Because you need nurses and doctors for those new ICU beds and it takes more than 4-6 months to form them. You are always limited by the amount of staff available.
 
Where the feck did you get the idea that 5% of the hospitalized go to ICU? Are you making it up as you go? I don't know the real number, but that is an absurdly low estimate.

On the surface it looks like 20-40%.

Firstly I'm talking young people in my age group. Secondly at the moment in the UK we can assume the rate of hospitalisations due to confirmed COVID19 in all age groups is essentially 100%.

I can't find the paper where the estimates were given but I remember it as 3.2% 30s hospitalised. 5% of that group tubed. 20-40% hospitalised young people is a load of bollocks when accounting for the lack of testing.
 
You're saying that people are comparing Covid to Swine Flu.
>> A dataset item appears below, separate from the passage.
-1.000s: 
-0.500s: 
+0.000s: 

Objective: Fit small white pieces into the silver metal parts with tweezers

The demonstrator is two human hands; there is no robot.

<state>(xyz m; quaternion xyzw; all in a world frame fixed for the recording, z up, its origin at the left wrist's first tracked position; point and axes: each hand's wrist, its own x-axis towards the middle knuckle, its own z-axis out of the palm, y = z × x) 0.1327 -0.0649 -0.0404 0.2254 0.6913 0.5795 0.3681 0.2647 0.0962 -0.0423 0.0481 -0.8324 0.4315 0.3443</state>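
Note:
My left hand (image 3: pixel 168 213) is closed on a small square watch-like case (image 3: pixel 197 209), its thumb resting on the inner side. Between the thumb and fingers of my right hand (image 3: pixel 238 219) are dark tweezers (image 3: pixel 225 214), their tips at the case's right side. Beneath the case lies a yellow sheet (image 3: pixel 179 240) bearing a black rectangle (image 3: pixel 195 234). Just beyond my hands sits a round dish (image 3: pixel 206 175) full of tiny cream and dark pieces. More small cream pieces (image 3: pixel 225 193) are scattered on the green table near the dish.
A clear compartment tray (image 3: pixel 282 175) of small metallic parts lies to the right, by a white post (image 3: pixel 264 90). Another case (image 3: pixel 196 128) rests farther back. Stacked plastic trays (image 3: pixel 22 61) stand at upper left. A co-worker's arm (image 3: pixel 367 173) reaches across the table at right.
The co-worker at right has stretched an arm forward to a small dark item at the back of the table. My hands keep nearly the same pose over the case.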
I'm saying that just because Covid hasn't killed anywhere near as many people yet, it could do in time so the comparisons are not ridiculous.
I think you need to go back and read the full sentence that I said and have a think about it.
 
Question for the experts: why do all of the curve models assume that the ICU capacity is static? Surely if the peak can be delayed by 4-6 months this gives time to increase ICU capacity by converting standard wards to ICUs?
Because the logistics of that are incredibly difficult.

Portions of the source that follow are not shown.